I think she knows she can’t escape. She has more information than most of the other handmaids because she’s involved in the resistance network. But that’s a good question, I never really asked myself that.
She should’ve killed more people!
[Laughs.] Well to me, it’s sad that she becomes violent, because you hope she’s above it, and she’d continue to resist through those channels. But, I don’t know. She couldn’t have been in her right mind. I think it’s all an impulse.
What was the most difficult scene for you to shoot?
The one in the van where we drove and they opened the doors and hang the character that Ofglen was involved with, the Martha. We were driving in the van to the location, so we were able to go through the scene a couple of times, me and the actress who plays the Martha, with our director. Reed was in the van with Colin, our cinematographer, and the camera was in the van with us. There was certainly an eerie feel to that day. The fact that it’s all in one shot, and you watch it in real time unfolding, makes it seem more real. You’re experiencing it as Ofglen experiences it. It also makes it seem more unreal — “is this really happening?” — which I think is going through her mind as she’s ripped away from her lover and watches her die, all within less than a minute.
That must have also been hard to shoot because it was a single take. How many takes did you end up doing?
We did two. We had a few false starts because one of the doors wouldn’t stay open. The door kept messing up the take, and then we got two where it stayed open and our second was the one they used.
Were there any techniques you used to get into that headspace quickly? I feel like having two shots on this must be difficult.
I tried to maintain my focus on Ofglen’s experience the whole time I was on set. It’s not like mentally I didn’t stay in character at all, outwardly, but I just kept her in my mind and my thoughts throughout the day. I used music in between takes.
What would you listen to?
I keep it to myself. It changed day to day a bit, but I have to keep it to myself because that process was so personal and intricate for me that to talk about it outwardly just maybe feels like not the right thing for me.
Did you think about what Ofglen’s life was like before the coup and what that looked like?
I thought about it a lot and talked about it with Bruce and Reed to get on the same page. I had to imagine where she’s coming from, what her truest thoughts are in each scenario. And layered on top of that, you have who she pretends to be for the sake of survival in Gilead, and then another layer that she’s sort of developed as someone who fights back and is able to engage with people surreptitiously on that level when she chooses to. She’s very in control of her behavior, but underneath it all, I think she’s craving her real life. In some ways, she’s had to adapt, and in some ways she’s very disconnected from it. But I think she must have a lot of hope that she’s going to be able to somehow overthrow her oppressors.
Was it hard to shake the world of Gilead?
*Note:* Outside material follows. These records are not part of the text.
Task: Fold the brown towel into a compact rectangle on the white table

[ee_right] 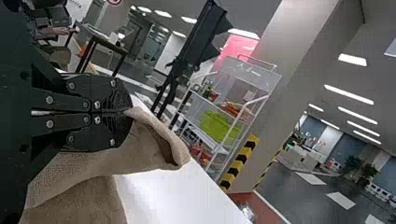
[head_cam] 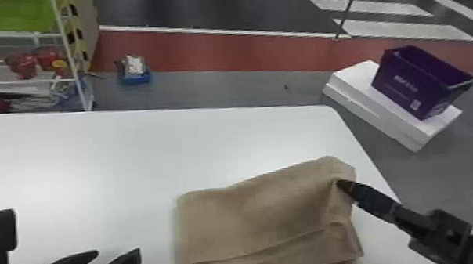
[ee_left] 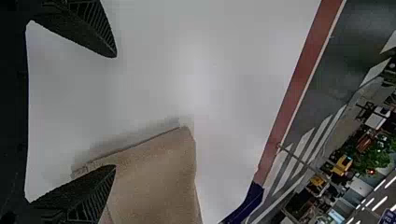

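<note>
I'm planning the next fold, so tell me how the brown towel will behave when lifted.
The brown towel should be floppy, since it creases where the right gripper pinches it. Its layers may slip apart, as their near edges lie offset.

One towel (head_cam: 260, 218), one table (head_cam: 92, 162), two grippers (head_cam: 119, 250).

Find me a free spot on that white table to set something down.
The white table is bare from its far edge down to the brown cloth towel and black left gripper, plus a narrower gap between those two. Crowded near the right edge, where the black right gripper pinches the towel.
</note>
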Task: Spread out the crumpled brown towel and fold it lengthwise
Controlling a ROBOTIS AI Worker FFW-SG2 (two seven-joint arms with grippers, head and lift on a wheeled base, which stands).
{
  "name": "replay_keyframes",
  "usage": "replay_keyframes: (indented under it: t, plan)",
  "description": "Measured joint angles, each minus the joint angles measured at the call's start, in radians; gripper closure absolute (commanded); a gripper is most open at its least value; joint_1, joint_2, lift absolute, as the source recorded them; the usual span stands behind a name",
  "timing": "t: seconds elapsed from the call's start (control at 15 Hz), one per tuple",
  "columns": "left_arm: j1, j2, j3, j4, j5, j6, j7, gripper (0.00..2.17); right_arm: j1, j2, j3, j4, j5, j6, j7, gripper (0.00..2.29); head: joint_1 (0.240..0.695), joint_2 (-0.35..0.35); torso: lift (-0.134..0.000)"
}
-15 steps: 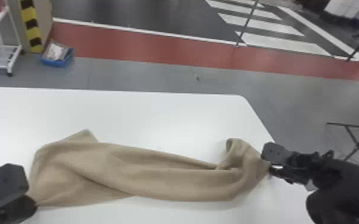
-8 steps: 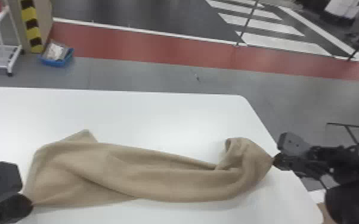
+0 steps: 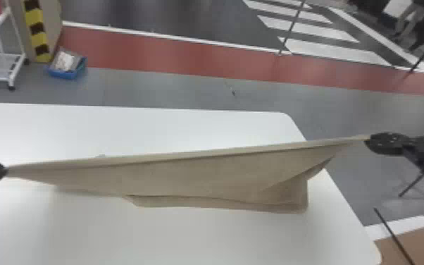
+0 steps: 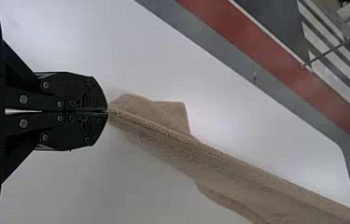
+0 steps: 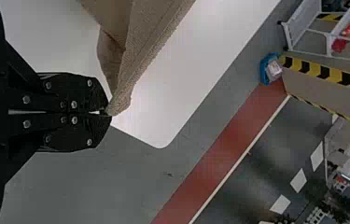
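The brown towel [image 3: 200, 176] is stretched taut between both grippers, its top edge a nearly straight line and its lower part hanging in folds above the table. At the left edge of the head view, my left gripper [image 3: 6, 171] holds one corner. Past the table's right edge, my right gripper [image 3: 369, 140] holds the other end, somewhat farther from the robot. In the left wrist view, the left gripper [image 4: 107, 111] is shut on the corner of the towel [image 4: 210, 158]. The right wrist view has the right gripper [image 5: 109, 114] shut on the towel's tip [image 5: 140, 51].
The white table [image 3: 186, 236] lies beneath the towel, with its rounded far right corner close by. On the floor beyond are a blue bin [image 3: 66, 70] and a white rack [image 3: 17, 67]. A brown and white object [image 3: 412, 239] is beside the table at the lower right.
Both grippers have moved up and outward with the towel between them. It has gone from lying bunched on the table to being pulled straight and lifted, the right end past the table edge.
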Motion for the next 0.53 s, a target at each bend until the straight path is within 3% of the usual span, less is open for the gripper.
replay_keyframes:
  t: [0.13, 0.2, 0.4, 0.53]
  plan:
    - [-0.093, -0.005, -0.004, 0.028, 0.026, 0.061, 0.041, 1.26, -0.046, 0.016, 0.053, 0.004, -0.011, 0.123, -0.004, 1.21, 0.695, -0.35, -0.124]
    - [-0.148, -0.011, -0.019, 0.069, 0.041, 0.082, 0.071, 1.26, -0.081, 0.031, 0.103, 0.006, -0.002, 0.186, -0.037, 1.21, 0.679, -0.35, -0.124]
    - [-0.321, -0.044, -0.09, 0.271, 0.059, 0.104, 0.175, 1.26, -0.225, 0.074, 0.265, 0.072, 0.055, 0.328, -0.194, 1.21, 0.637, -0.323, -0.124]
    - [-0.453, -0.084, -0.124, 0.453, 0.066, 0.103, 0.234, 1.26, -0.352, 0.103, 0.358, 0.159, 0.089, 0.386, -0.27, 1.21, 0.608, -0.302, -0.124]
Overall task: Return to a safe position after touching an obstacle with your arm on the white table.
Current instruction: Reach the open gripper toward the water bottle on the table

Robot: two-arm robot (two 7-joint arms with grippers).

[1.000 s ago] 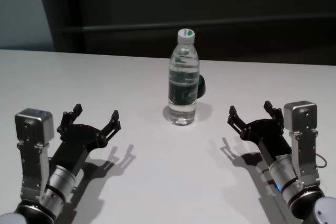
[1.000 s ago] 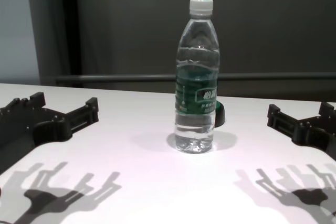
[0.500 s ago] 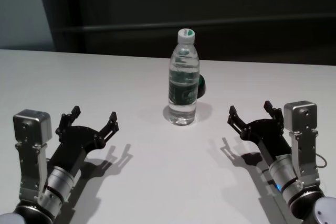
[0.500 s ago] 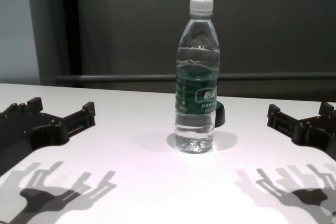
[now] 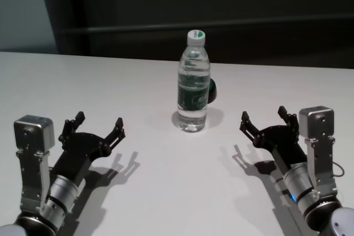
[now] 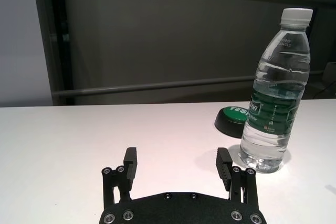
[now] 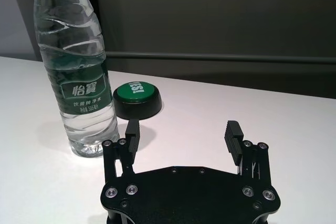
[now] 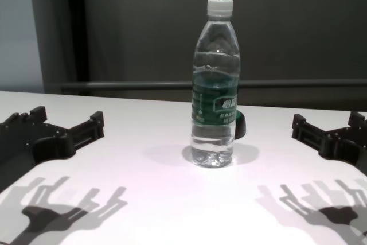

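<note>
Here the bottle [image 5: 193, 89] stood upright on the white surface [image 5: 110, 81], ahead & between both arms. Left pincer [image 5: 98, 128] & right pincer [image 5: 265, 120] had fingers apart, each well clear of it w/ nothing held.

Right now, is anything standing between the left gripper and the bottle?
Nothing visible. Bare table lies between the open left gripper and the upright bottle. The green button sits behind the bottle, off that line. The right gripper is open on the other side.

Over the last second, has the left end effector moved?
Yes. The left end effector has drawn back toward the robot's body, away from the bottle standing upright on the white table, mostly in the first half-second. It is open.
</note>
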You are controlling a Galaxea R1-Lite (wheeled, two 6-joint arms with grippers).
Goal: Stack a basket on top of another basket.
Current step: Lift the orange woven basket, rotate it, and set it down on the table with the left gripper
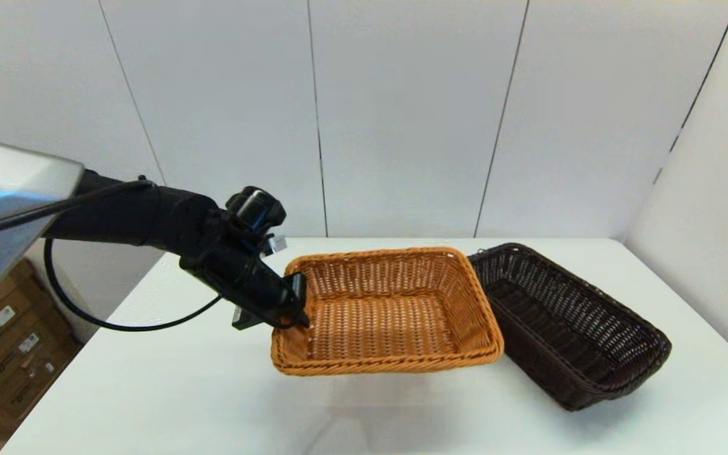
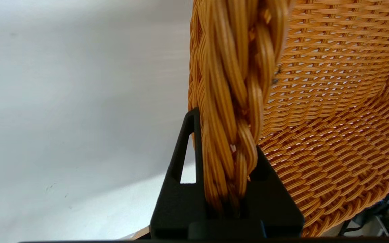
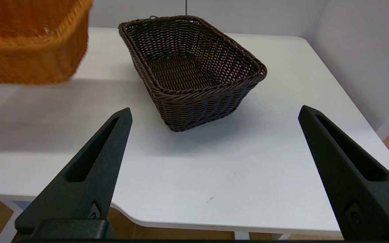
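Left gripper: clamped on the braided left rim of the orange basket, held above the table.
Dark basket: on the table near its right edge, beside the orange one.
Right gripper: fingers wide apart, off the table's near edge.

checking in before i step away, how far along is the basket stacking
Done: the left gripper is shut on the orange-tan basket at its braided rim and has it off the table. In hand: carrying it. Left: setting it into the dark brown basket, which sits alone. The right gripper is open, idle.
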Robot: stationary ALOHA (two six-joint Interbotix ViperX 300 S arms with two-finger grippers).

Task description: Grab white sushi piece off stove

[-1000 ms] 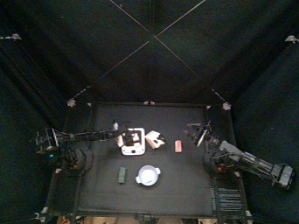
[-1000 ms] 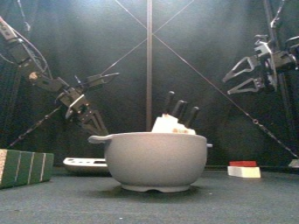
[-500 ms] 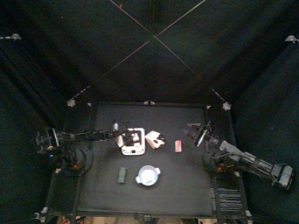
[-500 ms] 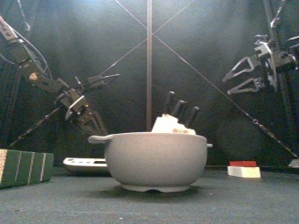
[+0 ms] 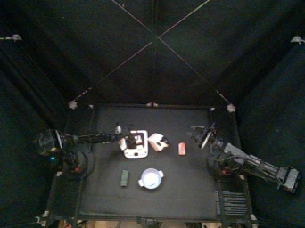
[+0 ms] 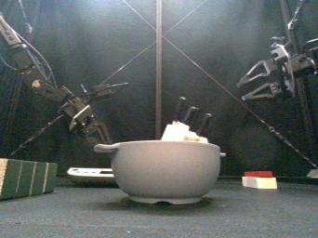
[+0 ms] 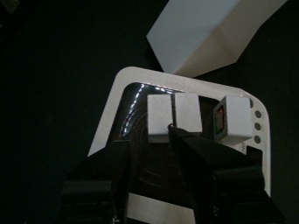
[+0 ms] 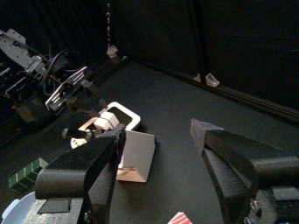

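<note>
The stove (image 5: 134,145) is a small white block with dark burner marks, left of the table's middle. In the left wrist view the stove (image 7: 247,140) fills the picture, and the white sushi piece (image 7: 162,118) lies on it. My left gripper (image 7: 174,131) hangs over the stove with its jaws close together, tips at the sushi's near edge. It also shows in the top view (image 5: 119,136) and the front view (image 6: 81,112). My right gripper (image 8: 155,136) is open and empty, held high at the right (image 6: 263,82).
A white box (image 5: 156,140) stands just right of the stove. A red-and-white piece (image 5: 183,149) lies further right. A grey bowl (image 6: 159,171) and a green block (image 6: 25,178) sit near the table's front edge.
My left gripper has dipped slightly toward the stove. The right arm has not moved.
</note>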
Yeah, there’s a lot about a workplace, and I guess a story in our case, as actors, that you don’t have to carry around with you all day. I certainly have done that — carried a lot of the mood and different things about the character around me throughout the day feeling like maybe that would help me — but I don’t think that’s really part of my process at the end of the day. I think it is more about the preparation time and then just being at my best when I’m on set and focused and not being stressed and just being able to be there and be in character when I need to be. It’s not taxing if you’re prepared and focused. It’s just sort of more natural to jump in and out.
The darkness of the story wasn’t necessarily something that felt different from another job. If anything it just made me think, I should really focus and I should really use my energy in ways that are productive to tell this story. I just have so much respect for Margaret Atwood and [showrunner] Bruce Miller, the story on its own, so that gave me confidence that people are going to understand what’s being communicated here. Because I did when I read it, right away. And I loved the book. So that gave me a great confidence to jump into that world.